PROBLEM DESCRIPTION
Once every line in the data that follows has been checked for the word "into", give only the number of lines that hold it.

--- AVAILABLE RECORDS ---

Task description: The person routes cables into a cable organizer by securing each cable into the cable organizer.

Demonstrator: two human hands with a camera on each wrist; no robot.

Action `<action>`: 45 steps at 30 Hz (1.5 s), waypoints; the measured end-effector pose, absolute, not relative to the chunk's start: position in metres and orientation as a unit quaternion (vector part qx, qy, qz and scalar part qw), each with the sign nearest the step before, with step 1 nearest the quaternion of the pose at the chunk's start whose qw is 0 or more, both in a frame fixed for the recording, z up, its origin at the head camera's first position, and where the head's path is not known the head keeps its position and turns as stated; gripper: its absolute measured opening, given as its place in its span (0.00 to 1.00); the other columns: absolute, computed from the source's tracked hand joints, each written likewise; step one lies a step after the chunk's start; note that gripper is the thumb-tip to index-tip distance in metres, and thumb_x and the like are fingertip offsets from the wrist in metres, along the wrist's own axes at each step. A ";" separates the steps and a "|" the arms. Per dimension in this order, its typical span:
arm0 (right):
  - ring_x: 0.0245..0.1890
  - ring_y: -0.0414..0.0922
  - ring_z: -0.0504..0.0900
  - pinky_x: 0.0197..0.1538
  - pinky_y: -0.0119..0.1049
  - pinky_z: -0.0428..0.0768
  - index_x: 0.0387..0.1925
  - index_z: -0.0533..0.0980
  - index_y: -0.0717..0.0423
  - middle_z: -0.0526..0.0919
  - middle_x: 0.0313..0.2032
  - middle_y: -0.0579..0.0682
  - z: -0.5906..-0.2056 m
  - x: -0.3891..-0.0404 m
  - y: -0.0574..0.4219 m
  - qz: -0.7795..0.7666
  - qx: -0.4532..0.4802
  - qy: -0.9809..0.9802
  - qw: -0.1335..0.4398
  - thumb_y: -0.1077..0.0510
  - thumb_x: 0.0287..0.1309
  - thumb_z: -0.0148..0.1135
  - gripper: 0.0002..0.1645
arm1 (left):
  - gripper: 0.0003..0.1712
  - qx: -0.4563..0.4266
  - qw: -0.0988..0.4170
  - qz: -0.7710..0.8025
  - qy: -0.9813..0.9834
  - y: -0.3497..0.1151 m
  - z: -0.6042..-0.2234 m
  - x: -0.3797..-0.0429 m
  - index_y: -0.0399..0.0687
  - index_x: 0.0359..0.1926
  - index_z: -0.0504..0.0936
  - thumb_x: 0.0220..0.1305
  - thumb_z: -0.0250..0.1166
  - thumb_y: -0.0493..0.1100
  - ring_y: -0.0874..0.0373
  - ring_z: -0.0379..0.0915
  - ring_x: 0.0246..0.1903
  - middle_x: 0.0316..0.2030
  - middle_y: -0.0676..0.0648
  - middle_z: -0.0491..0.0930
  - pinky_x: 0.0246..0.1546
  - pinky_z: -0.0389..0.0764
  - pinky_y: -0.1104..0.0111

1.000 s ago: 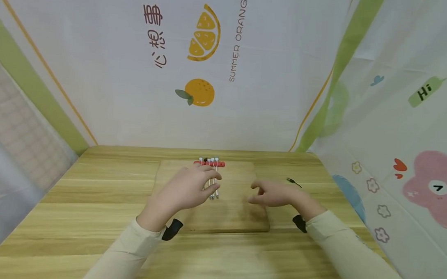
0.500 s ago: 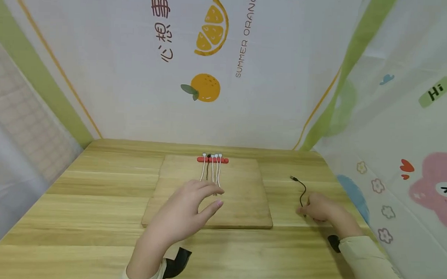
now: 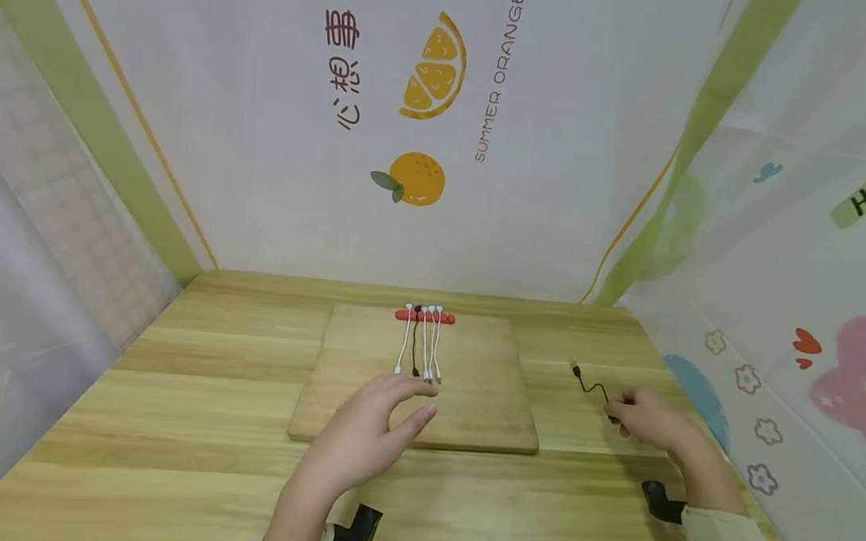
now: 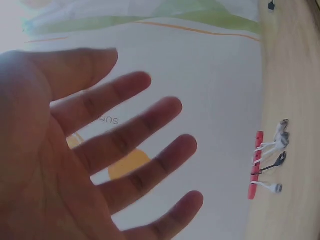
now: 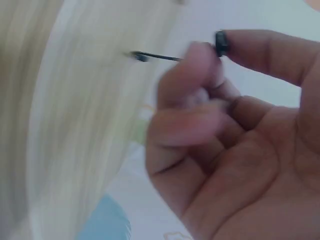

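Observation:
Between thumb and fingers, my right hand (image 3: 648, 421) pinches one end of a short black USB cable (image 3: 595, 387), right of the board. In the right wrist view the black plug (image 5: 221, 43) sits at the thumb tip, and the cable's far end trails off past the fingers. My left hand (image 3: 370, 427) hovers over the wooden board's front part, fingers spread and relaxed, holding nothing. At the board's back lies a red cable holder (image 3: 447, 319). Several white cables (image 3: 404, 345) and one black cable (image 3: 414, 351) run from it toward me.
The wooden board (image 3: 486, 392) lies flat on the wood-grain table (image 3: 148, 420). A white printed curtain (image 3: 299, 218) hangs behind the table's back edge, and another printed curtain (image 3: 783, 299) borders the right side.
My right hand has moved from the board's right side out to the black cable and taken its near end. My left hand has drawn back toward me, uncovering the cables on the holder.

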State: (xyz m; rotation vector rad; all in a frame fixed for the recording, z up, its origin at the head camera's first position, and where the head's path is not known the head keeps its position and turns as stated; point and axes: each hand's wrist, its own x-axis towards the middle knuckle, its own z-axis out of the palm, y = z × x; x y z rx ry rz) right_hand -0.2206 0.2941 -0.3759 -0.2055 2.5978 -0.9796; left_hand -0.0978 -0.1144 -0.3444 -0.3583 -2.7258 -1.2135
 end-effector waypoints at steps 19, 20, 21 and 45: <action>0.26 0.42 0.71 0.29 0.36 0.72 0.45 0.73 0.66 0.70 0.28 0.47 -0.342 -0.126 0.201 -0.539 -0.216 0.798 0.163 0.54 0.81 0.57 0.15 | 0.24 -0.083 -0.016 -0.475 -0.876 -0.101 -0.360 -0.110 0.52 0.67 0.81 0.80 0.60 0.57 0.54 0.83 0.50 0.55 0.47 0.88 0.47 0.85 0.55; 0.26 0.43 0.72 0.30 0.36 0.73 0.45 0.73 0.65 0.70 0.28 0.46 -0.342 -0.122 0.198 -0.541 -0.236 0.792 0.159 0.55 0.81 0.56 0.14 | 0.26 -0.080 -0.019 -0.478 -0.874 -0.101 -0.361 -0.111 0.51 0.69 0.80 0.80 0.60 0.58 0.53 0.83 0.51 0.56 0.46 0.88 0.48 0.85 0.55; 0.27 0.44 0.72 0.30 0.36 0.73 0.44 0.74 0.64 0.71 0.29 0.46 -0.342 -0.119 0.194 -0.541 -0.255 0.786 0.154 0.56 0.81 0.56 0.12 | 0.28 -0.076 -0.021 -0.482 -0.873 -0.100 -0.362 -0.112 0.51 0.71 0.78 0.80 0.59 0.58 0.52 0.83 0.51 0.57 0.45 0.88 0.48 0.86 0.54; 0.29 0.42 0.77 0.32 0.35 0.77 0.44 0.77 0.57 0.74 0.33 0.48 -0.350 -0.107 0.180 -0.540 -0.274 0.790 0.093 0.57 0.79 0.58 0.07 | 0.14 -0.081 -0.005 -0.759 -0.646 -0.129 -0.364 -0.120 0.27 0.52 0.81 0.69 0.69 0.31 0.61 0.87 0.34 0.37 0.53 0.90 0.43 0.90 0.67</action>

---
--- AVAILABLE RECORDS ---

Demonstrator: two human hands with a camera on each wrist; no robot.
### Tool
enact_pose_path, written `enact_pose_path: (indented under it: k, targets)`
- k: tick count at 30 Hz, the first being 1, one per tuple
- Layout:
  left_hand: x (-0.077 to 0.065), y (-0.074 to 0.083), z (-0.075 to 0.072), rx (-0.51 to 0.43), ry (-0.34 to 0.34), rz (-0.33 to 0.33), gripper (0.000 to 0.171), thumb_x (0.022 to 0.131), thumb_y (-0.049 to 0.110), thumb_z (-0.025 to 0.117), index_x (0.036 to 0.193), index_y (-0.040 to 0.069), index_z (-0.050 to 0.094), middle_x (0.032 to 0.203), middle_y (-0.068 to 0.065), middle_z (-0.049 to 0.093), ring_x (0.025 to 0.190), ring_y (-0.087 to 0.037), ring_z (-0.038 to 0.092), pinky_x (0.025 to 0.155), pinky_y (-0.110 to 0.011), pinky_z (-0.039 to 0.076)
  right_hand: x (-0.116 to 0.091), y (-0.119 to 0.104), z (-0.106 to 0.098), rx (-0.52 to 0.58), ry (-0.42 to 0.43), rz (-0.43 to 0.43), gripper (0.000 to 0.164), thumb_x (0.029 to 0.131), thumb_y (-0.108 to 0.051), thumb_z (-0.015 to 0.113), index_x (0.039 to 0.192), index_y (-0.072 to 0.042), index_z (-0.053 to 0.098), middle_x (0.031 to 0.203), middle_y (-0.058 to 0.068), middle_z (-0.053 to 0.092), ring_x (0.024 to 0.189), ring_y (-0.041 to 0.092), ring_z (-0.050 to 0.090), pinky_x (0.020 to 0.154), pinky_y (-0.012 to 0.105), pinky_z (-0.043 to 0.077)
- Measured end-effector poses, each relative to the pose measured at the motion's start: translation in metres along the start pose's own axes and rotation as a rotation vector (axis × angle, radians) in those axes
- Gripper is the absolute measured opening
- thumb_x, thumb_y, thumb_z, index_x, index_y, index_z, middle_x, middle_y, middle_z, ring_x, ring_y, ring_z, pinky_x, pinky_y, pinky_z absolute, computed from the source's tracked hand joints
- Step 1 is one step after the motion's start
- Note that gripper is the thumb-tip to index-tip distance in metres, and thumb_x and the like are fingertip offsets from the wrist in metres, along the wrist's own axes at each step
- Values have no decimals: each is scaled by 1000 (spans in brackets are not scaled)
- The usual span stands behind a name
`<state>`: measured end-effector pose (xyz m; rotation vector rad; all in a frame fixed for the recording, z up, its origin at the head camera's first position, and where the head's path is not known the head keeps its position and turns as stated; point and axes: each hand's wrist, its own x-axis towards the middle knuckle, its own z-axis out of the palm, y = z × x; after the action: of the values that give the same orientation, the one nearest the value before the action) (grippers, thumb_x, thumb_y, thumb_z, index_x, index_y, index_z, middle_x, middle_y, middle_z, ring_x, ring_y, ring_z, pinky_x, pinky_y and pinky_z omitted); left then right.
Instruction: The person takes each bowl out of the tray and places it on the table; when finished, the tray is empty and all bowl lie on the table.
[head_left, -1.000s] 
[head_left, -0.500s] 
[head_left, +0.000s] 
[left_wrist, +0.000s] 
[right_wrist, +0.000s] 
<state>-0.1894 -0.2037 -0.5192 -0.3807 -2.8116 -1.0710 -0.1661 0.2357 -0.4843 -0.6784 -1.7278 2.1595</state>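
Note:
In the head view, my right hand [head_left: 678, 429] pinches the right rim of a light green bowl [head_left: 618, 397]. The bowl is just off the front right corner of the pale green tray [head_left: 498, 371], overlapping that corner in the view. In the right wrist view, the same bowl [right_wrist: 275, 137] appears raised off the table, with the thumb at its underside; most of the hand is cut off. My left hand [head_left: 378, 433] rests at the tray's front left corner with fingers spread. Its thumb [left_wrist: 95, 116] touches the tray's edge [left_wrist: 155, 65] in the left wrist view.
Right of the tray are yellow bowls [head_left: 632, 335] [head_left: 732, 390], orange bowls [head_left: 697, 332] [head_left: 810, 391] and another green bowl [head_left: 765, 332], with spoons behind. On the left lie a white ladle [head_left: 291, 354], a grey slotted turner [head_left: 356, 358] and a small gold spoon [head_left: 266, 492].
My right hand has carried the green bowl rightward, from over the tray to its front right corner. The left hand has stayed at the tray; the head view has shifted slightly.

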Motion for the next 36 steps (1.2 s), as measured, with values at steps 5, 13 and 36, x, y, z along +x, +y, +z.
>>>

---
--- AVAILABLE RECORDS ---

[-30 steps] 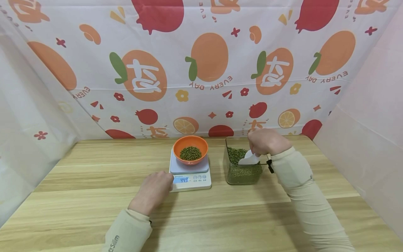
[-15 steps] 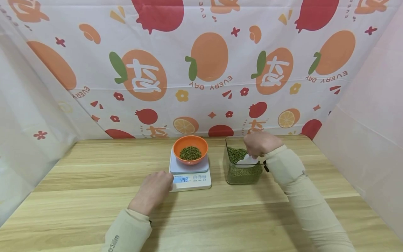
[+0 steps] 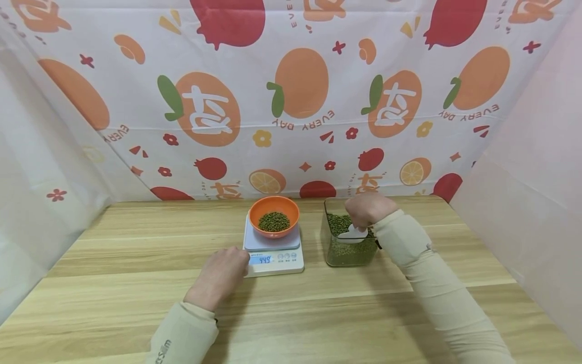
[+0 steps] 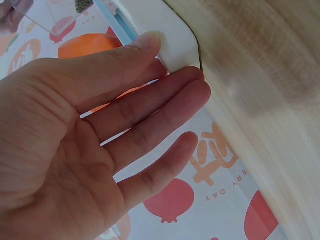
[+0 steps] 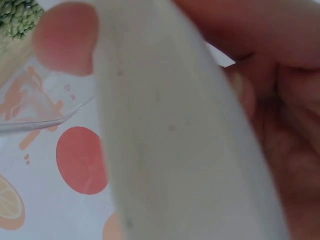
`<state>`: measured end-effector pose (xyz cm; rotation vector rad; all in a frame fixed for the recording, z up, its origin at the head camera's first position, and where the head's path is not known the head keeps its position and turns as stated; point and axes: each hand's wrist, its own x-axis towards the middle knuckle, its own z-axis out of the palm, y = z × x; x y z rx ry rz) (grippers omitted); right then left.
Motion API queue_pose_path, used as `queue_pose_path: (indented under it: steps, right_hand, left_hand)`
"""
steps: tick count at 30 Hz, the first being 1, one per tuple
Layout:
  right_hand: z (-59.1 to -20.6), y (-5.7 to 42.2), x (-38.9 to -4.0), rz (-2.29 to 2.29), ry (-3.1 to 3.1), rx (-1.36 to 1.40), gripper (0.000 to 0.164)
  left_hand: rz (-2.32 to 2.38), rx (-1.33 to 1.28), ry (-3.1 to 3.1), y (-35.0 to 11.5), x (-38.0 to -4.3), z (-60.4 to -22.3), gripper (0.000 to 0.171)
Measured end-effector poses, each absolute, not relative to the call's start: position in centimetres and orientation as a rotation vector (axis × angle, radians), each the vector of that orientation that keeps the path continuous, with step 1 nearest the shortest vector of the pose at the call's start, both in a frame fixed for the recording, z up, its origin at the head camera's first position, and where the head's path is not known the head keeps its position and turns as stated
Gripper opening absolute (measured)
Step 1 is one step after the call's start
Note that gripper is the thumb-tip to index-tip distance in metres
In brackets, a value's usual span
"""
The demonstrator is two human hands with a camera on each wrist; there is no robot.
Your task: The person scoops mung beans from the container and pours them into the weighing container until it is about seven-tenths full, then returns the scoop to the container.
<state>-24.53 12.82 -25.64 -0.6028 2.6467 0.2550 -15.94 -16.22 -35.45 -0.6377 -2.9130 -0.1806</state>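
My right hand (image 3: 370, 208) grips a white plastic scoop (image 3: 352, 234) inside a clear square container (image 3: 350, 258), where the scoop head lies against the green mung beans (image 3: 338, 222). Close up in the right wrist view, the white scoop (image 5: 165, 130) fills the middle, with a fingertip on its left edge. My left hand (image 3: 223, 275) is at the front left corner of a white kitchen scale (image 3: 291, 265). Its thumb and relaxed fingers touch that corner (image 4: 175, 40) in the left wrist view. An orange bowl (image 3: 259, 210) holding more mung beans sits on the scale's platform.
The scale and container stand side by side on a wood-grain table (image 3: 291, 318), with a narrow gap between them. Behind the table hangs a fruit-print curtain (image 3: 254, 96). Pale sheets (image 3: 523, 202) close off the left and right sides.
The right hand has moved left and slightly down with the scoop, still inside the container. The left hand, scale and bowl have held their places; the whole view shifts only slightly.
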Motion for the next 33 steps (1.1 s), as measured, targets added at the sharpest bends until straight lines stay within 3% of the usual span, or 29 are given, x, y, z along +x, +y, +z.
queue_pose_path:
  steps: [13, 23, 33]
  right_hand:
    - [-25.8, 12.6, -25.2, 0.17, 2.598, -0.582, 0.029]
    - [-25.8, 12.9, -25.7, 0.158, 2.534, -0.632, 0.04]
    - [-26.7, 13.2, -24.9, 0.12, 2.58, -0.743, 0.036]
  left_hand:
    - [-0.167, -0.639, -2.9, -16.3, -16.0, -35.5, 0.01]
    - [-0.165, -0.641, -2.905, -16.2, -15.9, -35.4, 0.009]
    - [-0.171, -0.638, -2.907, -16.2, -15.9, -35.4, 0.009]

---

TASK RESULT
2